2007 novel by Rose Tremain

The Road Home is a 2007 novel by Rose Tremain.

==Plot summary==
The story concerns Lev, a middle-aged immigrant who was recently widowed. He leaves his home, Auror, a village in an unspecified eastern European country, after the sawmill he works at closes down. Soon after, he travels to London to find work so he can make money to send to his mother, his 5-year-old daughter, Maya, and his best friend. He finds his first job at a Muslim kebab-shop, before washing dishes at a five-star restaurant named GK Ashe. Along the way, Lev meets a translator from his home country named Lydia who seeks a new life, a divorced Irish plumber named Christy, a young chef named Sophie, and a rich old woman named Ruby.

==Reception==
The Road Home was positively received by critics. Lesley McDowell, in a review for The Independent, wrote that Tremain consistently and accurately captured the isolation of Lev and other immigrants. Liesl Schillinger of The New York Times reviewed the book saying, "A less disciplined and agile author might have been tempted to ease Lev’s transition from daydreamer to doer. Or she might have jollied Lev into a toque at London’s River Café and set Rudi up as a chauffeur on Belisha Road. But Rose Tremain is in the business of inventing not so much fantasies as alternate realities. In “The Road Home,” she lets Lev in on her secret: “Don’t think about Auror down there in the darkness. Don’t think about the past. The present is also a work of imagination". The Guardian review said, "Tremain clearly enjoys observing wealthy Londoners, their vapidity, their selfishness, through Lev's eyes - and also more cheerfully enjoys describing the busy workings of a kitchen in a high-end restaurant.

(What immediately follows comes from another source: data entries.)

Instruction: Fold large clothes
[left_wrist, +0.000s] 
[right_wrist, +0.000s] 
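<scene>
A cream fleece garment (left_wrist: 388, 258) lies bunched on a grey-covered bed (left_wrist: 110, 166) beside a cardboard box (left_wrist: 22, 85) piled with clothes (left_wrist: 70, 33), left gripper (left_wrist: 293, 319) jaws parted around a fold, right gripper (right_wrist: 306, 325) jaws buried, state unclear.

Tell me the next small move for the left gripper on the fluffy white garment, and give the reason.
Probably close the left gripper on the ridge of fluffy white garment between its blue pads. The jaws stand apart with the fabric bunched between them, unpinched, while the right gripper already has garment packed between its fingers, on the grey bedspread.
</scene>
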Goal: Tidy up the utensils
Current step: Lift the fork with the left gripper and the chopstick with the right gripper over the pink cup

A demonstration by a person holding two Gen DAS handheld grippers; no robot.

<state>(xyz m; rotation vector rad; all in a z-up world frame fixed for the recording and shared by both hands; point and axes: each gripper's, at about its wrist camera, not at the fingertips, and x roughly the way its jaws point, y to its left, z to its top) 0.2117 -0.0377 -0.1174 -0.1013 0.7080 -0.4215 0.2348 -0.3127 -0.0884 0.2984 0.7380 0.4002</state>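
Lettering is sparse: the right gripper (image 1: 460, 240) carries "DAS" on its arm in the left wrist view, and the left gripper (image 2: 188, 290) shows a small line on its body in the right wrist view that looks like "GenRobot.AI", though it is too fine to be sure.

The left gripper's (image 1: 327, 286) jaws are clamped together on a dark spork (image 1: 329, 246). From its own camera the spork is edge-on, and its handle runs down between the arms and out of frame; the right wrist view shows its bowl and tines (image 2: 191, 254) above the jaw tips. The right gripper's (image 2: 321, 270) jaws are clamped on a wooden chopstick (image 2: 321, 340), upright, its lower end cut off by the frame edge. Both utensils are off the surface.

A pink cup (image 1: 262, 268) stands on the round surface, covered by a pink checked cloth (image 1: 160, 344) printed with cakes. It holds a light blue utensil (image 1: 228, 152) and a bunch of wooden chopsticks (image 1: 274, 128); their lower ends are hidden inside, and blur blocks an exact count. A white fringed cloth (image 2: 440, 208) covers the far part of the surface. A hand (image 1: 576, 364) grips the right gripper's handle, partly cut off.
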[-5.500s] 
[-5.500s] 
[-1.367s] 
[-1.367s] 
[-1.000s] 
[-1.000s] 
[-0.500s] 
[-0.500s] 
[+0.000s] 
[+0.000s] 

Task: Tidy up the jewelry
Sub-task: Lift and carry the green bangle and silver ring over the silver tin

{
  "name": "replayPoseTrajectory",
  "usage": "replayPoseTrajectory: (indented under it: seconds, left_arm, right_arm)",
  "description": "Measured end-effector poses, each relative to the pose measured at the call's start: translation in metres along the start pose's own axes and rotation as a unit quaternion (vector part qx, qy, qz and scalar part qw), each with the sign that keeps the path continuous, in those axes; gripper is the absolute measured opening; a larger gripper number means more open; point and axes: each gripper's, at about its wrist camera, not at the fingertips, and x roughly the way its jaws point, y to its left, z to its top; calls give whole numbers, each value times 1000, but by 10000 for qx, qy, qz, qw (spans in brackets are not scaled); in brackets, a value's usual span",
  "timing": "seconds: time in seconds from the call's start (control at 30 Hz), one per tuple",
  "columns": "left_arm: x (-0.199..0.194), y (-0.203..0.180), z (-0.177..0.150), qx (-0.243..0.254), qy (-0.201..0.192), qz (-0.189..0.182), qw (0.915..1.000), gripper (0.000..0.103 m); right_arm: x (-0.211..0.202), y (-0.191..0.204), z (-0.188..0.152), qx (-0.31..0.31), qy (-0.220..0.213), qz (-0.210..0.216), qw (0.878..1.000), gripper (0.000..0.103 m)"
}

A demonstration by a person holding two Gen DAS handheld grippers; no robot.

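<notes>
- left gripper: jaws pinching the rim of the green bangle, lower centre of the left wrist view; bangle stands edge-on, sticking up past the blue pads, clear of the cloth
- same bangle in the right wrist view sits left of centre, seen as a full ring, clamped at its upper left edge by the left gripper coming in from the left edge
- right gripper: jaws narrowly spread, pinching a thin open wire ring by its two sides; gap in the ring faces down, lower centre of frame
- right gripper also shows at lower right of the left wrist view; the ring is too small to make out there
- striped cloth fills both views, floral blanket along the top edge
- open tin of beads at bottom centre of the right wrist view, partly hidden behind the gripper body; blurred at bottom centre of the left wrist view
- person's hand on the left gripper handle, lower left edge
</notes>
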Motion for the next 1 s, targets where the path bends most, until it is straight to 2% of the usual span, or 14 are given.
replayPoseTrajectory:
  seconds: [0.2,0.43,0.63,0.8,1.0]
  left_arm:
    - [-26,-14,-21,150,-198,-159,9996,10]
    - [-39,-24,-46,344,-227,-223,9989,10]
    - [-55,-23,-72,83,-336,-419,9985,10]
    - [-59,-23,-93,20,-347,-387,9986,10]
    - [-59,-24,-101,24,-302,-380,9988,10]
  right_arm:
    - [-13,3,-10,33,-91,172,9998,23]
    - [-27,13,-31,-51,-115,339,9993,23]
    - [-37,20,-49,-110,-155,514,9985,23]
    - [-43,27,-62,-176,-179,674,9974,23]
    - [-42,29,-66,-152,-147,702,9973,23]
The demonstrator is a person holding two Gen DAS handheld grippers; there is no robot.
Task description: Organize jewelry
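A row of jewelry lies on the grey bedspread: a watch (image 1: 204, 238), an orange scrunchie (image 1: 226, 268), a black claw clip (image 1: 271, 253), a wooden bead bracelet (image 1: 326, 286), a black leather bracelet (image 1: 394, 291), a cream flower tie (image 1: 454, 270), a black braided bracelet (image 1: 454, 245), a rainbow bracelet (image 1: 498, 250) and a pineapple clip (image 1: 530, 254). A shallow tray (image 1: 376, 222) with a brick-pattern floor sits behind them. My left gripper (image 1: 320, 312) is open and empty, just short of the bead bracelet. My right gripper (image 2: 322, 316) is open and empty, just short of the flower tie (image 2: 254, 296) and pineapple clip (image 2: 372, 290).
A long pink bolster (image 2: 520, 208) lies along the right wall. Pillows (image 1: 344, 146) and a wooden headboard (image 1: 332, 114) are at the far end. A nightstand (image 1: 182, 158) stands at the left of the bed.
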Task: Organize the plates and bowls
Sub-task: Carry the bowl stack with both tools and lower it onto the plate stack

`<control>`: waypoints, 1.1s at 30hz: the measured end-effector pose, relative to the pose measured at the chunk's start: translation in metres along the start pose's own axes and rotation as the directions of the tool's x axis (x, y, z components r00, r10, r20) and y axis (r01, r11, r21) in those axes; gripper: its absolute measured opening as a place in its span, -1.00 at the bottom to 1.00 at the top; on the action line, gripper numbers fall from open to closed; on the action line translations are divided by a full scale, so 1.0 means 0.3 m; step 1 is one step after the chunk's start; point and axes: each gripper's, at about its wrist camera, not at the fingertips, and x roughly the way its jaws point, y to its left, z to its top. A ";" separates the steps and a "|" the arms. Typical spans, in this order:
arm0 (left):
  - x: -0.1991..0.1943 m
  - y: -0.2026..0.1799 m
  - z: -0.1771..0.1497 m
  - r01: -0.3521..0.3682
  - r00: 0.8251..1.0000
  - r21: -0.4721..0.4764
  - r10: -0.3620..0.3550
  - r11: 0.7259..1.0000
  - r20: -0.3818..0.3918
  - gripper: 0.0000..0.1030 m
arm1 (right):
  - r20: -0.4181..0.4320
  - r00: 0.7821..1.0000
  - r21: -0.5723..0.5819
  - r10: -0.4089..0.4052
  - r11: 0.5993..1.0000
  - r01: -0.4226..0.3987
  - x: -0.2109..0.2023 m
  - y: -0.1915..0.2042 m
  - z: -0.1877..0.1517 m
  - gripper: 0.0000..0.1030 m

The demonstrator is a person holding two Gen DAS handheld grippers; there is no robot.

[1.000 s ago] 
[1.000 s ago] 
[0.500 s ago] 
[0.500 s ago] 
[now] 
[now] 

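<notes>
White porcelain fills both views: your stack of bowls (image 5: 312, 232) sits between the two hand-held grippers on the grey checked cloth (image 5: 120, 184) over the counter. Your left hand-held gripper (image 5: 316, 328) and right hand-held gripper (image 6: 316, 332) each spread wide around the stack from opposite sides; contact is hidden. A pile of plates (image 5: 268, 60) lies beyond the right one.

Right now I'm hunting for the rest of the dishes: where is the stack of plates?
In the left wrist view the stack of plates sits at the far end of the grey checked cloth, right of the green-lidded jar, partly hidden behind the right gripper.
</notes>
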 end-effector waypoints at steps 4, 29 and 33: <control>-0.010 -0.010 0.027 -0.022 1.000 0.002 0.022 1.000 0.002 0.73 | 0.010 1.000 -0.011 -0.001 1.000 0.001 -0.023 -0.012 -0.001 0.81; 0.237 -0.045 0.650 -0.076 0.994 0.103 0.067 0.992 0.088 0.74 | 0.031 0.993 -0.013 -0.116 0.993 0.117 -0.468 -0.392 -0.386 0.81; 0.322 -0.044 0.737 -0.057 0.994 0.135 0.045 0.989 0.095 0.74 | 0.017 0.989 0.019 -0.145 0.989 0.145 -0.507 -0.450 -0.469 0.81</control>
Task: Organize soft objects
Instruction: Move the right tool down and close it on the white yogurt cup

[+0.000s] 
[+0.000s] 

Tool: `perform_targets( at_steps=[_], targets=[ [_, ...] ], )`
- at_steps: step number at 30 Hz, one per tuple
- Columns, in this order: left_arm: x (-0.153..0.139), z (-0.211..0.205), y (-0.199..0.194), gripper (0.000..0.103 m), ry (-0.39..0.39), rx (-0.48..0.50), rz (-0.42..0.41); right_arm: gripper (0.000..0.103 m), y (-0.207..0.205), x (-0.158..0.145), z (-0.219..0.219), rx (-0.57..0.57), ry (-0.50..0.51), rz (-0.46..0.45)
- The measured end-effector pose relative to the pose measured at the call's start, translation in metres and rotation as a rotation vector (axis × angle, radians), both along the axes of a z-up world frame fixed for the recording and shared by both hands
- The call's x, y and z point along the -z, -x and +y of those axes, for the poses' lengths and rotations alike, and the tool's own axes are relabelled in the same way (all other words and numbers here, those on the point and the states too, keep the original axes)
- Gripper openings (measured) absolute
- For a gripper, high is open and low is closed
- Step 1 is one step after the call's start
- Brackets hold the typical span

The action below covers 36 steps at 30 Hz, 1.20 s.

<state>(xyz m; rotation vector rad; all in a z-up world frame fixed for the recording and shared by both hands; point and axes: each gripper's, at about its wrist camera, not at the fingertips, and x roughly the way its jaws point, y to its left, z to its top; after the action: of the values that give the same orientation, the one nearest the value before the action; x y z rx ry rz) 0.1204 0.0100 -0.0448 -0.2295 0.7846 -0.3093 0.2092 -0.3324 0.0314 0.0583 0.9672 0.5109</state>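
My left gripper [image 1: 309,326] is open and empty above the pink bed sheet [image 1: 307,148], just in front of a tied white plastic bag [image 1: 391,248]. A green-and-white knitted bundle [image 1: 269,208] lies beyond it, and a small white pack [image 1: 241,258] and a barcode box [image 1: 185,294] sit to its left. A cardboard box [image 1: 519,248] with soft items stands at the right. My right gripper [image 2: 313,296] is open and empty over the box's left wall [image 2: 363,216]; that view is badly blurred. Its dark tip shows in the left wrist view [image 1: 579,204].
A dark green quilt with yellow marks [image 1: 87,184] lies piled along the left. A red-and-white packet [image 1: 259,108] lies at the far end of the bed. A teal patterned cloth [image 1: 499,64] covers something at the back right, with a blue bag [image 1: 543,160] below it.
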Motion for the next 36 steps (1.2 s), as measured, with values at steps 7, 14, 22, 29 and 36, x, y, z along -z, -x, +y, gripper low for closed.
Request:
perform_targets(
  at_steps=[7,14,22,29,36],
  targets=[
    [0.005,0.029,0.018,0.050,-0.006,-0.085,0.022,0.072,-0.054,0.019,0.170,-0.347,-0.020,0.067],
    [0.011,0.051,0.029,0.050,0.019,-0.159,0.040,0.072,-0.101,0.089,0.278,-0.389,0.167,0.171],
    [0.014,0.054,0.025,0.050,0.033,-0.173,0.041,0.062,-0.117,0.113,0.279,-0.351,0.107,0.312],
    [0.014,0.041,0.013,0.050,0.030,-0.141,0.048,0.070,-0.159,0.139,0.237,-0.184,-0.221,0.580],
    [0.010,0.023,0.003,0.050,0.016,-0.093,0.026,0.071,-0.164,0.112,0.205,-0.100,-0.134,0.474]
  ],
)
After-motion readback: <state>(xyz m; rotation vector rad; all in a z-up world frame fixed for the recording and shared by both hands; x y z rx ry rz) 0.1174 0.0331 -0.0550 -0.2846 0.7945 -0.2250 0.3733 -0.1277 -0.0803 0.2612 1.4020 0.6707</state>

She recounts in succulent detail several of the meals Lev produces as he begins to hone his own culinary skills. Strangely, it is not until near the end that we are given the dishes particular to Lev's country (rabbit with juniper berries, seaweed ravioli)".

Tremain won an Orange Broadband Prize for the novel, which broadcaster Kirsty Lang praised for its empathy and humour. The Sydney Morning Herald noted that Tremain was viewed as "a shoo-in" for the award.